A frequently discussed topic at DeSilva + Phillips Media Dealmakers Summit, was the future of newspapers, or more specifically, whether they have a future. At Gannett (NYSE: GCI), the job of figuring out how to transition from dead tress to digital without just subbing dollars for dimes (or pennies), has been tasked to Chris Saridakis, who in January was named SVP and chief digital officer. He came to the company in 2005, when Gannett acquired his online advertising company, Pointroll, for $100 million. During a lunchtime interview with the NYT’s Lorne Manly, Saridakis discussed the challenges and the opportunities that lay ahead. On the key question of whether print newspapers have a future: “I don’t know if newspapers will disappear in ten years… but I’m certainly glad I took the digital job.”
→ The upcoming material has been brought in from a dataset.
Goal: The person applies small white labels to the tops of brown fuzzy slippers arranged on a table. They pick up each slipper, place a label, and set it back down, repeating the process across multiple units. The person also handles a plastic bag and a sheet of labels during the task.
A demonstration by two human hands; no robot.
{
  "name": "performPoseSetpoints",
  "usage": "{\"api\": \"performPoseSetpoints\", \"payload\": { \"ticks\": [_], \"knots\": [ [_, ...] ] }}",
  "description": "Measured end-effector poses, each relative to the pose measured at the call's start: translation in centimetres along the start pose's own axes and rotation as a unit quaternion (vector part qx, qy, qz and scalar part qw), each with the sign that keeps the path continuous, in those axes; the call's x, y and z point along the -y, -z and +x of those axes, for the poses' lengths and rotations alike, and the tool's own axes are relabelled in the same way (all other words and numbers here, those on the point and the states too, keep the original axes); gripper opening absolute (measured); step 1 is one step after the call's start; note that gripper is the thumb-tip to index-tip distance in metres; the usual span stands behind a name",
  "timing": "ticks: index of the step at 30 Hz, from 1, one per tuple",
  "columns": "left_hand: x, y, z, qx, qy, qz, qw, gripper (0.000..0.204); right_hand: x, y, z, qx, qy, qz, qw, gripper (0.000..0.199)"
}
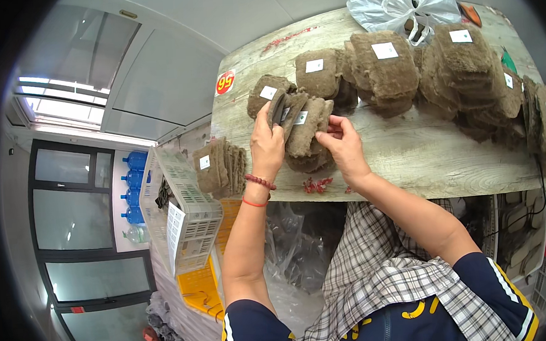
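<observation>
Over the near left part of the table, my left hand [268, 147] is closed around the left edge of a small bundle of fuzzy brown fabric pieces [303, 138] bearing white labels. The left pieces of that bundle are tilted up, showing darker edges. My right hand [347, 150] pinches the bundle's right edge between thumb and fingers. Just behind the bundle lie two more labelled stacks, a smaller brown stack [272, 83] and a squarer brown stack [317, 74]. Another pile of brown pieces [220, 169] leans at the table's left edge, by my left wrist.
Larger labelled stacks [384, 70] stretch across the right side of the wooden table [247, 59]. A tied white plastic bag [400, 3] sits at the back. A white plastic crate [188, 216] stands left of the table, above a yellow crate [199, 290]. Blue water bottles [133, 179] line the far left.
</observation>
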State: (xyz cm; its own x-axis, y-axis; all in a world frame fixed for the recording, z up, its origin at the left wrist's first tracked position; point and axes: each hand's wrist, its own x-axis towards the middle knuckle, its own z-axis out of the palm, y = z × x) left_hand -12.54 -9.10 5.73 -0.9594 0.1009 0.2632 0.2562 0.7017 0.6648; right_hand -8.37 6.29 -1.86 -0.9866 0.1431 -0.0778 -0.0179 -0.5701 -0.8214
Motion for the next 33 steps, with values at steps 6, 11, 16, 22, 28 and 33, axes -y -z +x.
{"api": "performPoseSetpoints", "payload": {
  "ticks": [6,11,16,22,28,33],
  "knots": [
    [0.1,0.4,0.1,0.034,-0.002,-0.026,0.999,0.048,-0.6,-2.9,0.6,-0.1,0.049,-0.188,0.976,0.062],
    [-0.3,1.1,0.3,0.083,0.023,-0.044,0.995,0.075,0.1,-4.2,-0.4,-0.122,0.076,-0.281,0.949,0.064],
    [-0.3,0.9,0.0,0.09,0.017,-0.042,0.995,0.07,-1.0,-4.5,-1.2,-0.146,0.196,-0.318,0.916,0.054],
    [0.5,1.1,-0.6,0.071,0.122,-0.215,0.966,0.059,0.0,-4.6,-3.0,-0.079,0.256,-0.394,0.879,0.058],
    [0.7,1.8,-1.2,0.069,0.148,-0.295,0.941,0.055,0.9,-4.6,-4.0,-0.022,0.298,-0.46,0.836,0.063],
    [1.4,2.0,-1.3,0.064,0.127,-0.295,0.945,0.053,1.2,-4.6,-4.2,0.03,0.332,-0.498,0.8,0.065]
  ]
}}
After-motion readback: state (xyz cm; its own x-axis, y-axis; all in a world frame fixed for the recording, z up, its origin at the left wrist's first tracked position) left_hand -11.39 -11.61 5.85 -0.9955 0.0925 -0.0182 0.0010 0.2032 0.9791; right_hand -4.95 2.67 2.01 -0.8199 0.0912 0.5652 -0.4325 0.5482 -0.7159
Demographics: The traditional newspaper model targets people based on where they live, but this needs to change: “You just can’t target people by places, you target people by who they are.” Gannet has identified certain demographics, with whom it already has a print link, that it can do more to reach. Among them: sports fans, moms, nurses, military personnel. The company has already made some acquisitions aimed at sports fans and it’s established a network of mom-focused suites. Following the session, I caught up with Saridakis, who suggested that some of the company’s M&A activity would revolve around the idea of targeting certain demographics, particularly the ones named above.

Dollars for dimes: Probably the most critical, but difficult issue. Advertising: “The nice thing is, and I think Gannett has been able to prove it, you can sell online local advertising… it may be collecting dimes, but we have a lot of people collecting dimes.” In addition to targeting local ads, Gannett can aggregate an audience by vertical and sell that audience to a national advertiser.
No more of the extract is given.